Lost in lockdown. The other face of New York

Images that narrate a surreal, suspended Manhattan, where the shops are closed and their windows protected by strong panels. By the Architectural Photographer Marco Petrini

Shots that vividly convey what New York is going through in the break dictated by the spread of COVID-19. Images captured by the lens of Marco Petrini (@petrinistudio) – a photographer based in New York with a background in the world of architecture and city landscape – that illustrate the transformation of Manhattan during lockdown.
The original photos are part of a wider-ranging graphic project. The photographer, also Managing Director for Boffi | De Padova New York, has created a photography series for the two brands for their stores around the world, to be presented in the showrooms in SoHo.

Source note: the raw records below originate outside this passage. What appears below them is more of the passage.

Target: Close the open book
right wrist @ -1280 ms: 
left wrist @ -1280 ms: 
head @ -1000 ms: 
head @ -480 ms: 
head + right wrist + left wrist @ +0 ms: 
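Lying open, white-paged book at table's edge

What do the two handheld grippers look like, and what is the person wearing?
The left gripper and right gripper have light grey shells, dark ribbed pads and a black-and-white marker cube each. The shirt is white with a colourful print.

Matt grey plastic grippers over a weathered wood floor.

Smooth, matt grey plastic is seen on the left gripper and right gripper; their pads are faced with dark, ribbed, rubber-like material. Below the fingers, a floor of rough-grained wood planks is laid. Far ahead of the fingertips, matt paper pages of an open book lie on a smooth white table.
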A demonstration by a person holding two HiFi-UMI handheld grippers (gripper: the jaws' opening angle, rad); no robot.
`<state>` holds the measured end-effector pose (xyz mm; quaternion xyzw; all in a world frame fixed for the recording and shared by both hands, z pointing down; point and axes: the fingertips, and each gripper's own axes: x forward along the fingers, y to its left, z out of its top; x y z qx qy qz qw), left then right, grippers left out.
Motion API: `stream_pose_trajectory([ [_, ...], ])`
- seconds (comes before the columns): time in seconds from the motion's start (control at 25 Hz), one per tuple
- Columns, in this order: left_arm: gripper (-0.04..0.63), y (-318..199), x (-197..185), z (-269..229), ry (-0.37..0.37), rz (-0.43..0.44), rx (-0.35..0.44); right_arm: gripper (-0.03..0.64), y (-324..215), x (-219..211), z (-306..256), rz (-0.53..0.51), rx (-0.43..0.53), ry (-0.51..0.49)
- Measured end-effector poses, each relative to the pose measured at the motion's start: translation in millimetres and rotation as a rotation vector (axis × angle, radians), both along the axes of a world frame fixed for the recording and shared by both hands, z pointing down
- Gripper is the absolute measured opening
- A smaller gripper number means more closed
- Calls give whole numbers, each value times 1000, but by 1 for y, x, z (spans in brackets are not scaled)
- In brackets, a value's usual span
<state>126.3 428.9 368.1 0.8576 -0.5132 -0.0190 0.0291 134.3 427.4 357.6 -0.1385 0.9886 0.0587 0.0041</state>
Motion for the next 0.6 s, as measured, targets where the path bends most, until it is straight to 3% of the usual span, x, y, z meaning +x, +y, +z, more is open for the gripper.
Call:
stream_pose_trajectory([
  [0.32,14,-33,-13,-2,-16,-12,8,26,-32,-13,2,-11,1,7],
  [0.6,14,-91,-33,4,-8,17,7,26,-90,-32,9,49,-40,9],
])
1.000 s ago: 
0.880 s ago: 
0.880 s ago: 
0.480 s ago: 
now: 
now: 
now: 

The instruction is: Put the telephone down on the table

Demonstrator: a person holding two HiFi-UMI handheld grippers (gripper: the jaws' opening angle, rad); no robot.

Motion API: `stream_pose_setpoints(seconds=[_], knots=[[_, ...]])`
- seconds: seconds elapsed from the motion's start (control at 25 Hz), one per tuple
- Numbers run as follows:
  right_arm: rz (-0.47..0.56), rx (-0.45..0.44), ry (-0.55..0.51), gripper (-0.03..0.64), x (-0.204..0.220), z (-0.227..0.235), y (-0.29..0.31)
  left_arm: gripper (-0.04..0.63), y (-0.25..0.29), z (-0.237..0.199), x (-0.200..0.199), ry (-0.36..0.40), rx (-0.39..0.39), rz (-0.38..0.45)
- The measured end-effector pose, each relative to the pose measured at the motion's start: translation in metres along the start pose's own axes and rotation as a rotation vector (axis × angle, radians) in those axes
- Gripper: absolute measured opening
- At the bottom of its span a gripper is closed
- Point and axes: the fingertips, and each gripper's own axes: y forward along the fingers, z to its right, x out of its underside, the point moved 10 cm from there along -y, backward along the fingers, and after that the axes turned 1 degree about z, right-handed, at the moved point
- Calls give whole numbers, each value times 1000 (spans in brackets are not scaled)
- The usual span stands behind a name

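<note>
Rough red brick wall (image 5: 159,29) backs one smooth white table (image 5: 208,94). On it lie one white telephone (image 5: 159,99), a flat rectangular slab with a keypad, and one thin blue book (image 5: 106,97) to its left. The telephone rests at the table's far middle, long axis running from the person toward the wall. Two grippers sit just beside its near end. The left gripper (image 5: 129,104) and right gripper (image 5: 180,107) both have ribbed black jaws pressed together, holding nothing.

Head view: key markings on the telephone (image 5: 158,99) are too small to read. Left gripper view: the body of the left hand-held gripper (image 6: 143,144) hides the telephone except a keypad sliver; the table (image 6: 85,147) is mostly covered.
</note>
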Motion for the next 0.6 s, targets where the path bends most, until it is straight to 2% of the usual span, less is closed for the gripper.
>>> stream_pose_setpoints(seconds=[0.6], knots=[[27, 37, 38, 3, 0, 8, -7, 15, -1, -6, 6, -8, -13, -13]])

The visage of this district of creativity narrated by Petrini is something we never would have imagined. Suspended in its bohemian elegance, the once lively SoHo area has turned off its spotlights. The heart of the Manhattan design system – from Spring St. to Greene St., Wooster to West Broadway – exists in a spectral silence, hovering around the neighborhood’s fashion and design brands: Louis Vuitton, Chanel, Dolce&Gabbana, Polo Ralph Lauren, Stone Island, as well as Boffi, Artemide, Flos, De Padova, Moroso, Tom Dixon, Flou, Kartell, just to name a few.
In a unanimous lockdown, the windows of fashion brands are transformed into little stages without actors, temporarily protected by imposing panels. COVID-19 has stopped the city that never sleeps, transforming it into a deserted metropolis where every evening, at 7pm, you can hear the applause of New Yorkers to pay tribute to those who are tackling the battle on the front lines. Restaurants are open only for take-out, shops are closed, and the luxury outlets are boarded up, creating a sensation of disquiet and bewilderment: from the Meatpacking District to the West Village, sophisticated Fifth Avenue to Lower Manhattan.


The same is true of the design destination of Madison Avenue, where Made in Italy dwells in the showrooms of Poliform, Natuzzi, Molteni, Minotti, DDC with Giorgetti and Baxter. In the visual narrative they can be experienced only with the eyes. Immersed in a silence no New Yorker could ever have imagined, which will remain imprinted in memory for some time, where the Empire State lights up red every evening, and “Stay Safe” messages are seen on every street. Until the decision to reopen is finally made: maybe on 15 May.